Remember the flood of anger that poured forth from the Left over the temerity ABC’s moderators displayed in asking Barack Obama irrelevant, petty, and distracting questions? Well, now a few are letting on that this is the stuff that really matters. Joe Klein writes that

most people make their choice on the basis of “low-information signaling” — that is, stupid things like whether you know how to roll a bowling ball or wear an American-flag pin.

He goes on:

In the course of six weeks, the American people learned that he was a member of a church whose pastor gave angry, anti-American sermons, that he was “friendly” with an American terrorist who had bombed buildings during the Vietnam era, and that he seemed to look on the ceremonies of working-class life — bowling, hunting, churchgoing and the fervent consumption of greasy food — as his anthropologist mother might have, with a mixture of cool detachment and utter bemusement.
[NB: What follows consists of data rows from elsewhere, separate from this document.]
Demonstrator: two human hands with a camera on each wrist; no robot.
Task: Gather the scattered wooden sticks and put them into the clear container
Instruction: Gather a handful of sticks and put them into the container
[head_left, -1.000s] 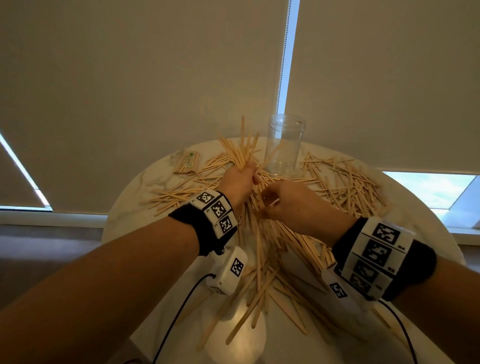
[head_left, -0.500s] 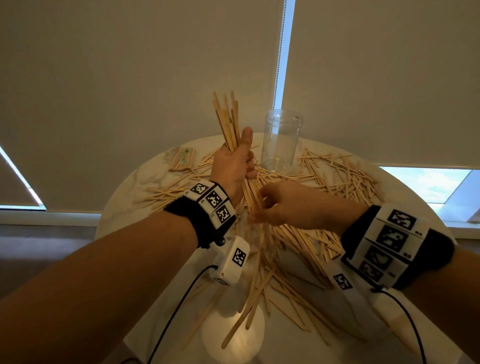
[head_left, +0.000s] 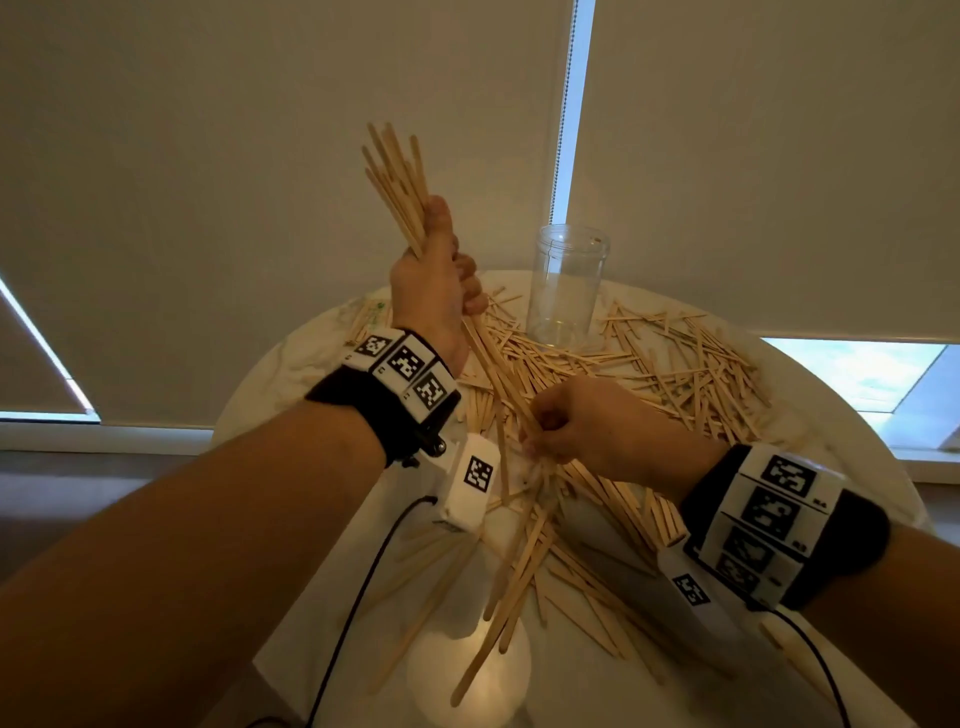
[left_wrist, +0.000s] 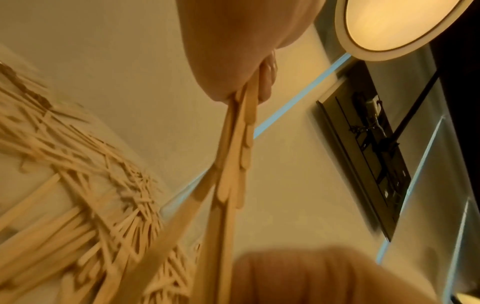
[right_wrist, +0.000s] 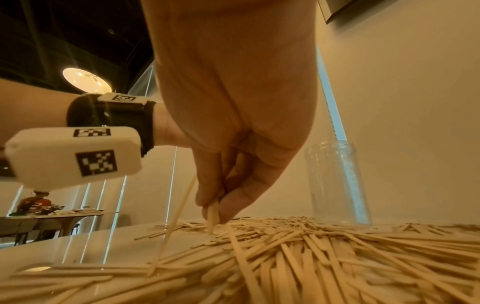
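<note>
Surface: a round white table (head_left: 291, 364) stood before drawn beige roller blinds (head_left: 260, 156).
Landmark: the clear jar (head_left: 566, 286) stood upright at the table's far edge, loose wooden sticks (head_left: 675, 364) strewn round its base.
Left hand (head_left: 434, 291): raised left of the jar, fingers curled tight round a bundle of sticks (head_left: 395, 182).
Right hand (head_left: 587, 421): nearer than the jar, thumb and fingertips (right_wrist: 207, 197) pinching a stick end (right_wrist: 213, 214).

text: none legible | wrist bands (head_left: 410, 371): square black-and-white code markers, tiny captions too small to read
</note>
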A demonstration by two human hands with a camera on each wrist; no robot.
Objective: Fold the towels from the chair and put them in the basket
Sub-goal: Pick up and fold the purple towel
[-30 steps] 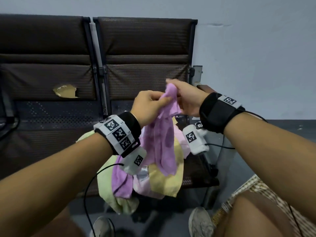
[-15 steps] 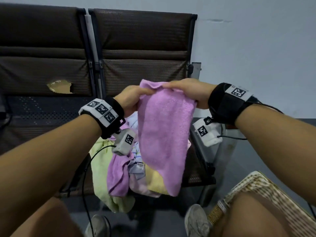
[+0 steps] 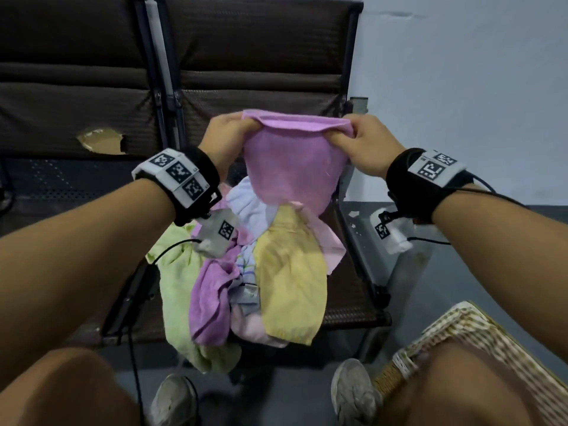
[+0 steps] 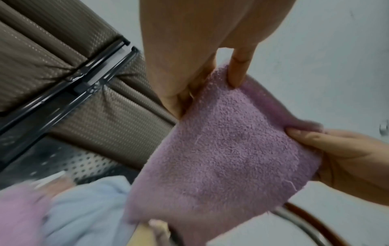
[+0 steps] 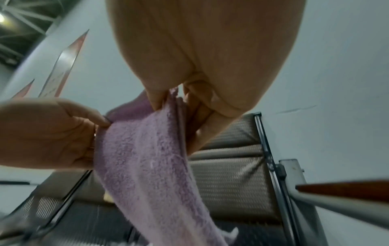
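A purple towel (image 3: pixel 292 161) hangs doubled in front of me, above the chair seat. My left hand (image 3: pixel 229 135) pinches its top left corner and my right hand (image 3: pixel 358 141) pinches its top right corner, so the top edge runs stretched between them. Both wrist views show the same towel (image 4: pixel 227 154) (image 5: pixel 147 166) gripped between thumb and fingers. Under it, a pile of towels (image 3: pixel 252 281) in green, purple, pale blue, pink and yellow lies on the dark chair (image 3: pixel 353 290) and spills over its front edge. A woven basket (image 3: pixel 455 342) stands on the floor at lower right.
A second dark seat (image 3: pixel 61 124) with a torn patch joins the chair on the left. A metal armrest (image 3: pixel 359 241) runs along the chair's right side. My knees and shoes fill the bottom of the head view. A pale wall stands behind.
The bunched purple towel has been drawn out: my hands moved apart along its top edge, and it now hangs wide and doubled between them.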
All of which deepened the skepticism that Caucasians, especially those without a college degree, had about a young, inexperienced African-American guy with an Islamic-sounding name and a highfalutin fluency with language. And worse, it raised questions among the elders of the party about Obama’s ability to hold on to crucial Rust Belt bastions like Pennsylvania, Michigan and New Jersey in the general election — and to add long-suffering Ohio to the Democratic column.

I imagine the apology letters to ABC’s moderators are in the mail. Klein is not alone: more pundits are stepping forward to acknowledge sheepishly that all this “noise,” all this distraction, is precisely what has decided many elections. There is an air of “Obama is just too good for us” about this. But we already knew that–from the man’s own lips, via Snobgate.